Good point on the Michelins - they remind me of going to the DMV and telling them how much I weigh so they can put that number on my driver's license. 

Tires are Clement Strada LGG which was a new one to me but recommended. Good and sticky, 120TPI. They don't seem 'large' for their size, closer to the (yes, Trek) 23's on my other road bike than the Conti 28's on the Gunnar. I don't have calipers and didn't try putting the wheels with the 23's on this frame, but I doubt that would do much or even enough just by looking at it...


----------



## merckxman (Jan 23, 2002)

Attached photo is of Continental GP3000 23s tires on a MX Leader.....I measure from the rim edge to the top of the tire 2cm and that's what space is left...not much.


----------



## Touch0Gray (May 29, 2003)

It's not the 23 or 25 that is the issue necessarily, although a narrower rim may increase the profile of a wider tire. Too bad you don't have a caliper to measure rim to outside of rubber on this and your other bike. Try slipping one of the Treks wheels in there and see. I would think you could even throw the front in to see I would assume it was the same diameter as the rear. Out of curiosity, did he reset the spacing to 130? Wouldn't that reduce the distance some from axle to caliper?

Incoming e-mail ......


----------



## kykr13 (Apr 12, 2008)

merckxman said:


> I measure from the rim edge to the top of the tire 2mm and that's what space is left...not much.


Thanks - I could work with that, not my choice but it would do.



Touch0Gray said:


> Out of curiosity, did he reset the spacing to 130?

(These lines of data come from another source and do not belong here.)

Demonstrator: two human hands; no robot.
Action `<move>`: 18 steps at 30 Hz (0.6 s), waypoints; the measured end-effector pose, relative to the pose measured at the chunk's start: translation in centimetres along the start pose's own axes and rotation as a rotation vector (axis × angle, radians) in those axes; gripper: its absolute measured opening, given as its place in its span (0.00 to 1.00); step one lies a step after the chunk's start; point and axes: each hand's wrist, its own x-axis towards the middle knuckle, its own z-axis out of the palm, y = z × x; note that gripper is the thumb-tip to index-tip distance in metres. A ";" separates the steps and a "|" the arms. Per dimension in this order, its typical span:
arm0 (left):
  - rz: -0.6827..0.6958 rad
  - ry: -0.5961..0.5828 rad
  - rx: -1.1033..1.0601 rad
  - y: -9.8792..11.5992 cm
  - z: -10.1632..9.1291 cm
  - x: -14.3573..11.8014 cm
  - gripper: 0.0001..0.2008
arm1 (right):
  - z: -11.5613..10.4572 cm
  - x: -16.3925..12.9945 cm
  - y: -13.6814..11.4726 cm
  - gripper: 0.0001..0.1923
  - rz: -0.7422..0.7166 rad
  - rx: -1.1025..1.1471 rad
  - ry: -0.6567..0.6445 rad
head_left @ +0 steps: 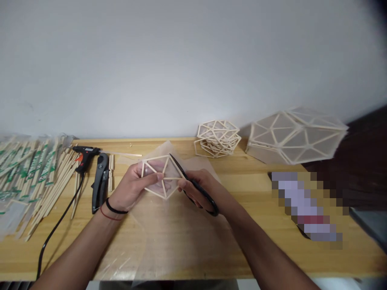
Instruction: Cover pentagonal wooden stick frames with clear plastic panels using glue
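Observation:
My left hand (133, 187) holds a small hexagonal frame of wooden sticks (162, 176) with translucent paper stuck to it, lifted a little above the table. My right hand (202, 188) grips black scissors (195, 185), whose blades run along the frame's right edge. A large sheet of translucent paper (169, 233) lies on the wooden table (260, 241) under both hands.
A black glue gun (85, 155) with its cord and a black cutter (100, 181) lie left of my hands. Several wrapped and loose chopsticks (33, 177) cover the far left. A stack of stick frames (217, 139) and a paper-covered faceted shell (296, 135) stand by the wall.

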 end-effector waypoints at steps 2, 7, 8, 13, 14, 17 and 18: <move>0.007 0.003 0.003 0.0 0.0 0.0 0.13 | 0.1 0.0 0.1 0.30 0.008 0.024 0.000; 0.000 -0.018 0.037 0.0 0.0 -0.1 0.14 | 0.2 -0.1 0.3 0.32 0.003 0.079 0.002; -0.007 -0.043 0.055 0.0 -0.1 -0.1 0.15 | 0.2 -0.1 0.4 0.32 -0.002 0.082 0.001; -0.017 -0.100 0.141 -0.1 -0.2 -0.1 0.17 | -0.1 -0.2 0.7 0.32 -0.011 0.060 -0.023; -0.014 -0.100 0.150 -0.1 -0.2 -0.1 0.17 | -0.2 -0.2 0.6 0.32 -0.006 0.050 -0.024; -0.013 -0.107 0.152 0.0 -0.2 -0.1 0.17 | -0.2 -0.2 0.4 0.32 0.012 0.025 -0.015; -0.017 -0.109 0.151 0.0 -0.3 0.0 0.17 | -0.2 -0.2 0.4 0.32 0.016 0.021 -0.009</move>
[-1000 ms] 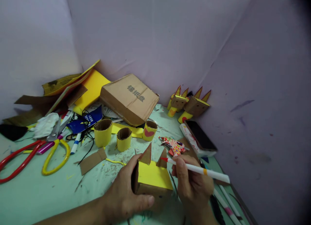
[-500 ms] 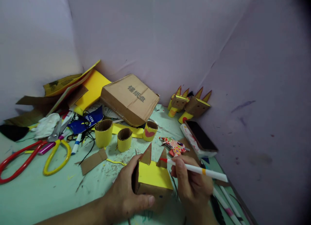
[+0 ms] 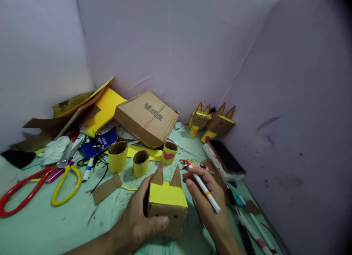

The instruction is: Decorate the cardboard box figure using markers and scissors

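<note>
Head view: the left hand [image 3: 137, 220] clasps a small cardboard box head [image 3: 166, 207] with a yellow top, thumb across its front face, fingers closed around its left side. The box head stands on the green table [image 3: 41, 225], near the front edge, with two brown triangular ears [image 3: 167, 176] upright along its rear edge. The right hand [image 3: 207, 201] grips a white marker [image 3: 205, 189] with a red tip, held just right of the ears and apart from them. Judged step: colouring the ears. The next move calls for lowering the marker tip onto the right ear while the left hand steadies the box. Two finished figures [image 3: 213, 121] stand against the rear wall.
</note>
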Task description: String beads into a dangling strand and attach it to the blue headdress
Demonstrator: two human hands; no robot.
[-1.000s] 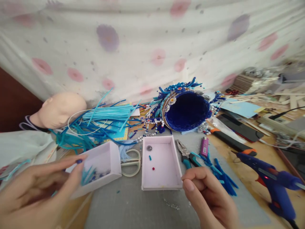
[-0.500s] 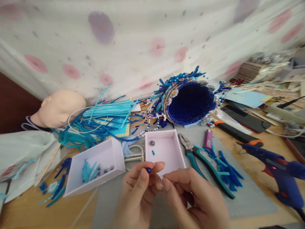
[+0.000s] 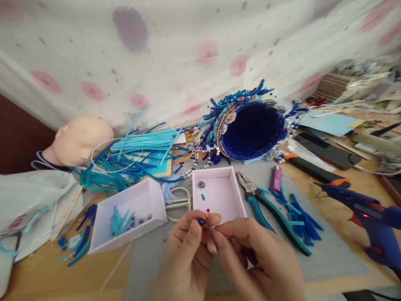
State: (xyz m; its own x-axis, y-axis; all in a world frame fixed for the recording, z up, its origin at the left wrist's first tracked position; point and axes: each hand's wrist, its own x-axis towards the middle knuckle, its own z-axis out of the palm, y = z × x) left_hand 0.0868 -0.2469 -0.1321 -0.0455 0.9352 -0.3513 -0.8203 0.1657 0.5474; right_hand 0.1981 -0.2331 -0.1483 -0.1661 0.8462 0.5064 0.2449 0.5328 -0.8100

Didn't need to be set, it was 130. I know that because I put a 130 wheel I had on it to clamp the fork into the rack I have that you've seen. I might have a set of dividers here that I could use to check some measurements.


----------



## Touch0Gray (May 29, 2003)

kykr13 said:


> Thanks - I could work with that, not my choice but it would do.
> 
> 
> 
> Didn't need to be set, it was 130. I know that because I put a 130 wheel I had on it to clamp the fork into the rack I have that you've seen. I might have a set of dividers here that I could use to check some measurements.


dividers would work


----------



## jroden (Jun 15, 2004)

i have some 700 x 28 conti four season folding tires that actually measure at exactly 25 wide that fit no problems in my mxl. i have thrown all kinds of 25-28c tires in mine over the years, i wonder if a different rear brake might be in order?


----------



## Cinelli 82220 (Dec 2, 2010)

Agreed, looking at the first pic the centrebolt of the caliper is well above the tire. Maybe a different caliper would work?


----------



## Touch0Gray (May 29, 2003)

I'll speak for him, the root cause is the fact that it is a dual pivot rather than the single pivot. (he alerted me to the cause when he found out) Somehow the groupset shipped with the optional dual pivot rather than the standard single


----------



## jroden (Jun 15, 2004)

i think you are correct about the brake being the culprit, which is easy to address. I found my mxl to be very forgiving of big tires, I have run 28c diamond pattern tufo cross tires and some skinny knobby cross tubulars in addition to all sorts of big fat road tires including 25c armadillos, gatorskins and hard case tires plus the bigger pave tubulars. I use plain old dura ace brakes or whatever i have lying around.


----------



## Touch0Gray (May 29, 2003)

I checked out my "newest" campy build after I got his e-mail and it does indeed have single pivot in the rear, which, frankly, I had not noticed since my other two campy builds both have dual pivot, front and rear and i guess i just assumed....


----------



## kykr13 (Apr 12, 2008)

Yeah, I'm going to guess there's about a 3mm difference in clearance between the single and dual pivot calipers. I'm working on getting the single pivot and that should clear it up. This is my first Campy build so the option of single or dual pivot rear calipers was a new thing to me. The Clement 25's measure right on 25mm wide...


----------



## Touch0Gray (May 29, 2003)

The width of the tire is probably a non issue here, the height of the tire may be. I do know for sure that some tires have a taller profile than others (michelin for example is much "taller") Once you get the new calipers then you can determine if the tires will work. But you already know that....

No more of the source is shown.